Até nisso, Nelson Mandela mostrou extrema competência: na escolha de uma figura tão batalhadora, corajosa e de valor para se inspirar. Nos 27 anos em que permaneceu encarcerado – condenado, injustamente, num arremedo de julgamento, apenas por pregar o óbvio, ou seja, a igualdade de direitos e deveres entre negros e brancos da sua pátria – o mítico líder, com certeza, teve vários momentos de desânimo. E não era para menos.
Houve inúmeras ocasiões em que sua fé vacilou e achou que tudo estivesse perdido, que a causa que defendia não passava de utopia e que estava só nessa luta inglória. Quando isso acontecia, porém, vinham-lhe à memória os inspirados versos que lera na juventude, desse poeta que morreu 15 anos antes dele nascer. A morte de Henley se deu em 11 de julho de 1903, aos 54 anos de idade, vítima de tuberculose. Mandela, um príncipe zulu de nascimento, nasceu em 18 de julho de 1918. .
Nunca lhe saíram da memória as palavras de “Invictus”: “Do fundo da noite que me envolve,/negra como o Inferno dum pólo ao outro,/eu agradeço aos deuses, não importa quais,/pela minha alma inconquistável.//Dominado pelas circunstâncias,/não me rebelei nem me insurgi./Sob os golpes do destino/minha cabeça esta ensangüentada, mas não pendida//além deste vale de cóleras e lágrimas/cresce de forma nítida o horror das sombras,/e, no entanto, a ameaça dos anos,agora e sempre, me encontrou sem temor.//Não importa que estreito seja o portão,/como cheio de castigos e pergaminho,/eu sou o dono do meu destino/eu sou o comandante da minha alma”.

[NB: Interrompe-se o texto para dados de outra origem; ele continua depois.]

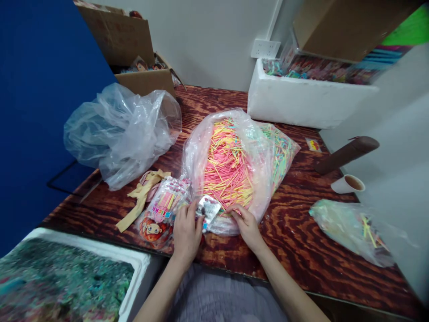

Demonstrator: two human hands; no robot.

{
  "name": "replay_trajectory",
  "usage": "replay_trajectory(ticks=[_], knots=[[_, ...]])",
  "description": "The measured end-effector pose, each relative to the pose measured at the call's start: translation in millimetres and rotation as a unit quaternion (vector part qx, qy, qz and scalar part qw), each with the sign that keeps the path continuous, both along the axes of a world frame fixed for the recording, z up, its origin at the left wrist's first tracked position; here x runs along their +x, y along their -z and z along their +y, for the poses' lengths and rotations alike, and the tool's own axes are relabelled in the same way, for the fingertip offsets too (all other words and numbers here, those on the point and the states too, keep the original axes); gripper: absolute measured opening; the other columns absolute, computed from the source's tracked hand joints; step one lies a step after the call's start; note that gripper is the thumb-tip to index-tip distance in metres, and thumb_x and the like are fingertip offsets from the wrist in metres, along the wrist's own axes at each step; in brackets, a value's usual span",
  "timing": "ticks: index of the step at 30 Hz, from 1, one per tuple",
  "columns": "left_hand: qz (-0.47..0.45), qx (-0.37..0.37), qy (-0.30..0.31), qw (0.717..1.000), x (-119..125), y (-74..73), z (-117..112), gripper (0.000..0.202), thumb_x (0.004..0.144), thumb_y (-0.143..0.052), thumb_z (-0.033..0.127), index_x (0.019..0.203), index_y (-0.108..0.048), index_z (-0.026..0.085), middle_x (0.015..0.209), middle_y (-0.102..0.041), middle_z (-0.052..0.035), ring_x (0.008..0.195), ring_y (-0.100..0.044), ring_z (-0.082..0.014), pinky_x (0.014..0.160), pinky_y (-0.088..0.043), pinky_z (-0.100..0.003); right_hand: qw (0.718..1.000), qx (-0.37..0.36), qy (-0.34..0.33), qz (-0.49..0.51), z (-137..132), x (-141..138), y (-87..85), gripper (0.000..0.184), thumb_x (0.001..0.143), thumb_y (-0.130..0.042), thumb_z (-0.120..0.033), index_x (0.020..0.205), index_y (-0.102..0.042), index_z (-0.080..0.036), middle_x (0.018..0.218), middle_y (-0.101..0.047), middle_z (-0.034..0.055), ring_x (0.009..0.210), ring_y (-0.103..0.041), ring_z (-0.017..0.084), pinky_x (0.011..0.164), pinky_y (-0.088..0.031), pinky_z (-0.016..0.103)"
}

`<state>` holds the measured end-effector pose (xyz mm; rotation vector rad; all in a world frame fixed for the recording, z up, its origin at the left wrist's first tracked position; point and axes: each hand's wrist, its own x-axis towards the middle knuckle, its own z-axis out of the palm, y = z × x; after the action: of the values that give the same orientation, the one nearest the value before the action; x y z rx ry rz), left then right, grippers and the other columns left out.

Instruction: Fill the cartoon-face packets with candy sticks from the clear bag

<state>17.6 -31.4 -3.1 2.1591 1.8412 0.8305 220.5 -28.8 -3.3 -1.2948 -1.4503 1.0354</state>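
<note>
My left hand (pixel 186 229) is closed on a small clear packet (pixel 208 209) held at the near edge of the table. My right hand (pixel 246 223) pinches several thin sticks at the mouth of a big clear bag of pink and yellow sticks (pixel 229 165). The two hands are close together, with the packet between them. Just left of my left hand lies a pile of filled printed packets (pixel 160 213) with a cartoon figure. A strip of yellowish bands (pixel 142 194) lies beside that pile.
A crumpled clear plastic bag (pixel 120 132) sits at the left. Cardboard box (pixel 134 49) at the back left, white foam box (pixel 301 100) at the back right, another foam box (pixel 134 264) near left. A paper cup (pixel 348 183), brown tube (pixel 346 153) and stick bag (pixel 351 230) lie right.
</note>
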Motion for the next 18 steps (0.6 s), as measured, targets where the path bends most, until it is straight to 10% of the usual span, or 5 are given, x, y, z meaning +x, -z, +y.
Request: replay_trajectory(ticks=[12,18], knots=[[0.002,0.014,-0.009,1.000,0.0,-0.4,2.4,0.037,0.093,-0.048,0.031,0.126,-0.050,0.015,0.101,-0.059,-0.0124,0.097,-0.055,-0.0284,0.084,-0.046,-0.043,1.000,0.022,-0.007,-0.007,-2.4,1.0,7.2,0.020,0.094,-0.049,-0.031,0.088,-0.066,-0.022,0.087,-0.067,0.0042,0.087,-0.062,0.020,0.081,-0.046,0.030],[-0.080,0.017,0.018,0.996,-0.1,-1.8,2.2,0.017,0.094,-0.045,0.026,0.093,-0.061,0.019,0.088,-0.059,-0.0061,0.084,-0.056,-0.0216,0.077,-0.044,-0.034,0.999,0.030,-0.003,-0.013,-3.3,0.5,7.2,0.020,0.094,-0.050,-0.030,0.088,-0.067,-0.022,0.086,-0.067,0.0041,0.086,-0.062,0.020,0.080,-0.046,0.030]])
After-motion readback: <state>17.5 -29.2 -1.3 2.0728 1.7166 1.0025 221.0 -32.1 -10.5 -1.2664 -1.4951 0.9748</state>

Estes versos, convenhamos, são bem a cara de Nelson Mandela. Parecem terem sido escritos para ele, por encomenda. Não o foram, evidentemente. Cabem como uma luva na sua personalidade e, sobretudo, em sua trajetória da desgraça para a glória. São, todavia, muito mais a cara do seu autor, de William Ernest Henley, que os sentiu na alma e os escreveu. Os poetas... ah, os poetas...

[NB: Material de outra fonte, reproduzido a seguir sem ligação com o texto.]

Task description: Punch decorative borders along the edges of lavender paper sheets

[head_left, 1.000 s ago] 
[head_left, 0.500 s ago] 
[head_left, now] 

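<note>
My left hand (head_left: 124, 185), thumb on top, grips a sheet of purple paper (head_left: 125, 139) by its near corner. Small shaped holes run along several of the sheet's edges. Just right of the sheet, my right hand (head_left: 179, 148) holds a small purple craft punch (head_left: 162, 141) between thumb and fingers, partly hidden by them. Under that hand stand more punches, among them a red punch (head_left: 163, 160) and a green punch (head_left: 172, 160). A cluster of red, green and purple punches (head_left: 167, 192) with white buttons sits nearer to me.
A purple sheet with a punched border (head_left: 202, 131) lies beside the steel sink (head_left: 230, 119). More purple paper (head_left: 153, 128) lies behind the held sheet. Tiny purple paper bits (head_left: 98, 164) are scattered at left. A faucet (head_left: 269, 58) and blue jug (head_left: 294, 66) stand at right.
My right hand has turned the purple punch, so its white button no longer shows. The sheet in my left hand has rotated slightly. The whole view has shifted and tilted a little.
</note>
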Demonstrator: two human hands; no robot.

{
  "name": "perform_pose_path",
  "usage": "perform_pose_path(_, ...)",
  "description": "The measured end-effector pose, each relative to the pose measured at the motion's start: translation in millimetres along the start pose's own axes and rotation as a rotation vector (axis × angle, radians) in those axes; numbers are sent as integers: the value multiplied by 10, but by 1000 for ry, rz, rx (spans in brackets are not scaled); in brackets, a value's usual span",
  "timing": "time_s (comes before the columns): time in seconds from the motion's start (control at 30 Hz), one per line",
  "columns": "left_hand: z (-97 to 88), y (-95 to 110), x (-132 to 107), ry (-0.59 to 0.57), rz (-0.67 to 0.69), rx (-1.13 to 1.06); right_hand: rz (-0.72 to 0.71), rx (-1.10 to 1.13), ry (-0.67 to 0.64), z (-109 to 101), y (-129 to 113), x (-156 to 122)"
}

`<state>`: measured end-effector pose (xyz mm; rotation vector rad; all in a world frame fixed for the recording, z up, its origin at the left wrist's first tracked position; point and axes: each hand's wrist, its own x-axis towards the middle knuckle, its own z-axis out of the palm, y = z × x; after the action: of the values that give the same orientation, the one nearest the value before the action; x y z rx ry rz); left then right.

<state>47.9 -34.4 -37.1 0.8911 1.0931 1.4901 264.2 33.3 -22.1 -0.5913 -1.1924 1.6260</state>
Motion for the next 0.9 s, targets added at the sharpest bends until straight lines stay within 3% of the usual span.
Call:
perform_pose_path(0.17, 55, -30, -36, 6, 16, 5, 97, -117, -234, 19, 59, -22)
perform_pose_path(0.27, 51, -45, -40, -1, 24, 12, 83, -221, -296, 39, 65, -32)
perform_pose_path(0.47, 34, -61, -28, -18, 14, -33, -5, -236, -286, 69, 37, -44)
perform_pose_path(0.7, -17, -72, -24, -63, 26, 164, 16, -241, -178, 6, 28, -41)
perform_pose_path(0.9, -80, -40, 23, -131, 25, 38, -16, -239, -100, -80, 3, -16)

Não é incrível que dois homens, aparentemente tão diferentes, separados por uma “eternidade” um do outro, fossem, todavia, tão iguais em determinação e fé? Se Henley forneceu a Mandela um dístico pelo qual lutar (“eu sou o comandante da minha alma”), este está retribuindo àquele com uma espécie de ressurreição. Nunca, em tempo algum, os poemas desse poeta inglês um tanto obscuro foram tão lidos e estudados quanto agora. E, convenhamos, bem que ele merecia ocupar o centro do palco das atenções mundiais, posto que 107 anos após a morte.